Print the lines exactly. Start at the first line of the material below, end with the line that contains "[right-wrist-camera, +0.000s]", and skip all pictures.

## Records provided
:::

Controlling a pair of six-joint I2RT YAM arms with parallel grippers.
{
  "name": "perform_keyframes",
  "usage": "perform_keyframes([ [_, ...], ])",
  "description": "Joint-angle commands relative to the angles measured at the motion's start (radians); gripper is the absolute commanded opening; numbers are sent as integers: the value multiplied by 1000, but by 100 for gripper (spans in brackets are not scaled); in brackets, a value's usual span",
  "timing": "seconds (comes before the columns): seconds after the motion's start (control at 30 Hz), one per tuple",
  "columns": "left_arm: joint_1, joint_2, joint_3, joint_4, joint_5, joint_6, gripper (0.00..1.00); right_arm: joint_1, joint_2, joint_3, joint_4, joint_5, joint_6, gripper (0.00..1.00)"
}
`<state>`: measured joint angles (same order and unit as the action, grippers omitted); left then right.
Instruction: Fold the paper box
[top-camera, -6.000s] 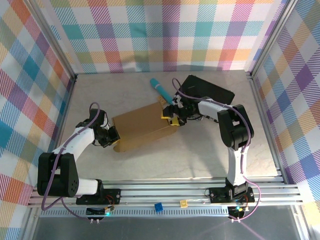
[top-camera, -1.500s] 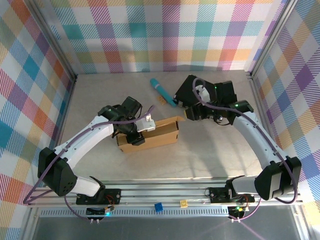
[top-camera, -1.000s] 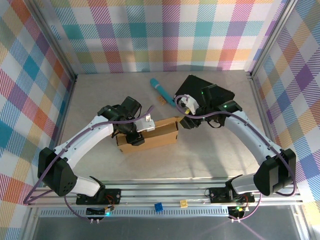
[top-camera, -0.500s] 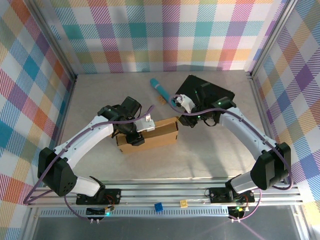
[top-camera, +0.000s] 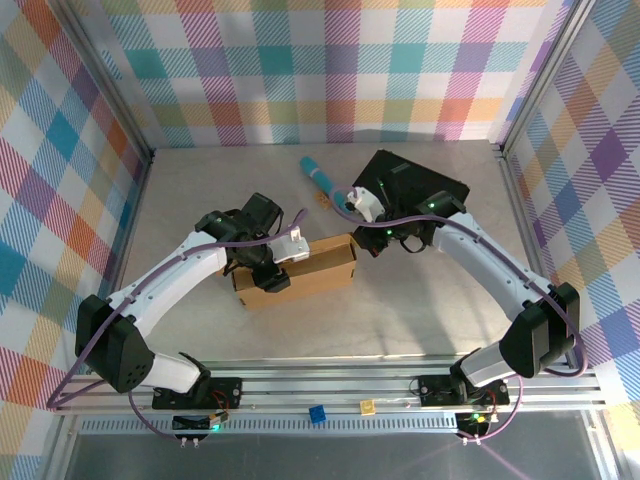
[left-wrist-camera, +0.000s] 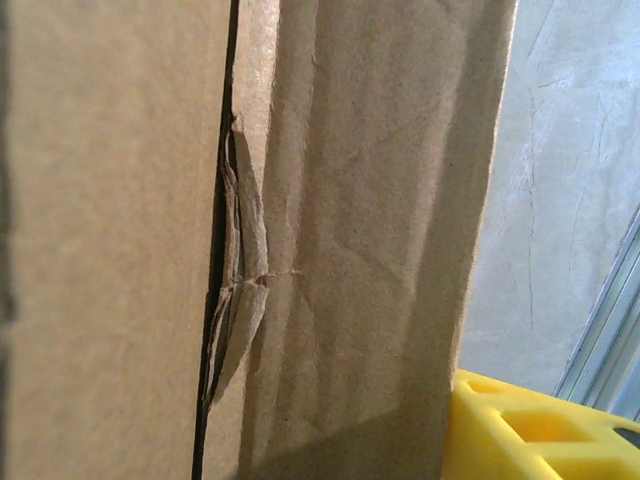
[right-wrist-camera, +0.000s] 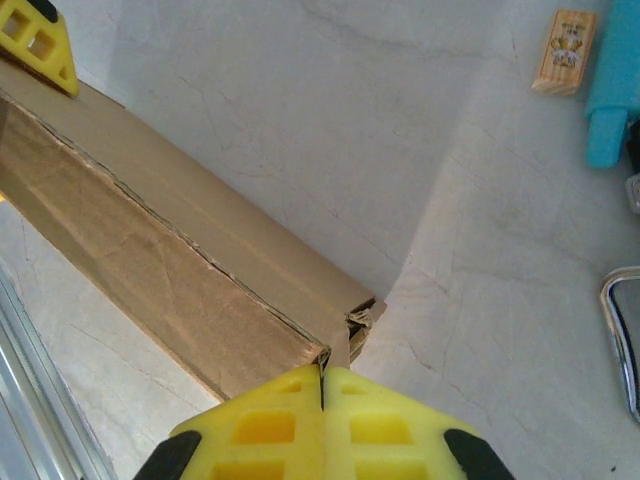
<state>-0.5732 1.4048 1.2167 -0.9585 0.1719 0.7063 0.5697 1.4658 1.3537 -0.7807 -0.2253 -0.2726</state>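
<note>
The paper box (top-camera: 318, 272) lies as a closed, flat brown cardboard mailer in the middle of the table. My left gripper (top-camera: 283, 262) comes down on its left half and straddles it. One yellow finger (left-wrist-camera: 520, 428) presses the near wall (left-wrist-camera: 370, 250), and the other finger (right-wrist-camera: 38, 42) rests on the far edge. My right gripper (top-camera: 357, 241) is at the box's right end. In the right wrist view its yellow tips (right-wrist-camera: 322, 378) are shut together, with a thin corner flap of the box (right-wrist-camera: 150, 210) pinched in the seam.
A black rectangular case (top-camera: 425, 185) lies at the back right, under the right forearm. A teal tube (top-camera: 322, 177) and a small wooden block (right-wrist-camera: 566, 52) lie behind the box. The metal rail (top-camera: 330, 385) runs along the near edge.
My right gripper has moved left from the black case to the box's right corner and has shut there. The left arm and the box have stayed where they were.
</note>
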Motion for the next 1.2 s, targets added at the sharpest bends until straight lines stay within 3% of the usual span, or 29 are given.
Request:
perform_keyframes([
  [0.0, 7, -24, -13, 35, 8, -21, 59, 25, 25, 23, -65, 20, 59, 0],
  [0.07, 7, -21, -13, 35, 8, -22, 58, 27, 27, 24, -73, 37, 72, 11],
  [0.3, 9, -10, -4, 33, 1, -19, 57, 27, 38, 24, -77, 55, 69, 17],
  [0.6, 10, -6, 1, 35, -2, -21, 58, 32, 60, 56, -77, 50, 91, 0],
  [1.17, 13, -9, -5, 50, -20, -42, 62, 54, 120, 123, -138, 87, 366, 0],
])
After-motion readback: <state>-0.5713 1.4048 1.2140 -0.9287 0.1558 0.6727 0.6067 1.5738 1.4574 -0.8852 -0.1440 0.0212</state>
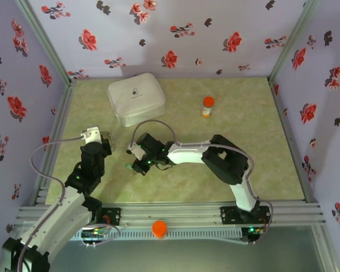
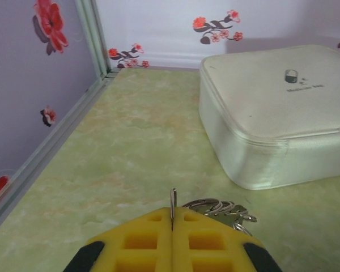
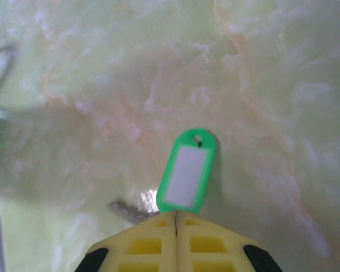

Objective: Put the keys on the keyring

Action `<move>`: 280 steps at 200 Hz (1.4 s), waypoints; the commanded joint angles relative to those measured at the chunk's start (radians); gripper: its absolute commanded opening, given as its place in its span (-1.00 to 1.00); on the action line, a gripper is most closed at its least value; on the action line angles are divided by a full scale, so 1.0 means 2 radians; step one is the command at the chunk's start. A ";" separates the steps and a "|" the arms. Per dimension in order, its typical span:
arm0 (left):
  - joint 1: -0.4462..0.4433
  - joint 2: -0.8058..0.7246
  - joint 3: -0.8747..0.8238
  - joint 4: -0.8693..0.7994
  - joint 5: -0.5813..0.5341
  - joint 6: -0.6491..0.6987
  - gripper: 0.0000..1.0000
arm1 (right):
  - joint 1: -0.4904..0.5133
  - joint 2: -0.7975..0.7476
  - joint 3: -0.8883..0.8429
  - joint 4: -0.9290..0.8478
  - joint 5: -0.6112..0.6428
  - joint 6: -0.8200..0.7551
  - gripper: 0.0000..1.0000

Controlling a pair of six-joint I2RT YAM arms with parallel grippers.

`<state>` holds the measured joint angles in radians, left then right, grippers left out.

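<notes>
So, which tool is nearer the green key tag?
Right. The right tool is closed on the end of the green key tag; the left tool is apart, to its left, pinching the keyring.

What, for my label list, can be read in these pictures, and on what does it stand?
No text is readable.
White case: a pill sign with a small printed line under it, too blurred to read.
Pill bottle: label too small to read.
Green key tag: its white insert is blank.
</notes>
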<state>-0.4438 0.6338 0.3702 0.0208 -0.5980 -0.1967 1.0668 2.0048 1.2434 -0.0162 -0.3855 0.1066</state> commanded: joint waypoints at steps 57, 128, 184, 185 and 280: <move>-0.018 -0.007 0.033 0.066 0.269 0.110 -1.00 | -0.045 -0.265 -0.149 0.017 0.020 -0.082 -1.00; -0.099 0.057 0.047 0.090 0.487 0.200 -1.00 | -0.121 -0.399 -0.132 -0.181 -0.021 -0.190 -1.00; -0.152 0.129 0.089 0.076 0.524 0.229 -1.00 | -0.121 -0.399 -0.108 -0.223 -0.015 -0.247 -1.00; -0.152 0.130 0.089 0.076 0.524 0.229 -1.00 | -0.121 -0.399 -0.108 -0.223 -0.017 -0.247 -1.00; -0.172 0.152 0.094 0.098 0.545 0.194 -1.00 | -0.107 -0.407 -0.121 -0.204 -0.063 -0.267 -1.00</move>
<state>-0.7811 0.9352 0.5171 0.1513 0.4576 0.2165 0.8413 1.2095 0.9970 -0.4400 -0.4583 -0.4015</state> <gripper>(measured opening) 0.043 0.048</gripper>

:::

## Expected answer
Controlling a pair of six-joint I2RT YAM arms with parallel grippers.
{
  "name": "perform_keyframes",
  "usage": "perform_keyframes([ [_, ...], ])",
  "description": "Joint-angle commands relative to the angles measured at the motion's start (radians); gripper is the absolute commanded opening; numbers are sent as integers: the value multiplied by 1000, but by 100 for gripper (spans in brackets are not scaled); in brackets, a value's usual span",
  "timing": "seconds (comes before the columns): seconds after the motion's start (control at 30 Hz), one per tuple",
  "columns": "left_arm: joint_1, joint_2, joint_3, joint_4, joint_5, joint_6, gripper (0.00..1.00); right_arm: joint_1, joint_2, joint_3, joint_4, joint_5, joint_6, gripper (0.00..1.00)"
}
`<state>`: measured joint angles (same order and unit as the action, grippers omitted); left then right.
Instruction: Fold the paper box
[top-camera, -6.000s] 
[top-camera, -1.500s] 
[top-camera, -1.000s] 
[top-camera, -0.500s] 
[top-camera, +0.000s] 
[left-wrist-camera, +0.000s] 
[right-wrist-camera, +0.000s] 

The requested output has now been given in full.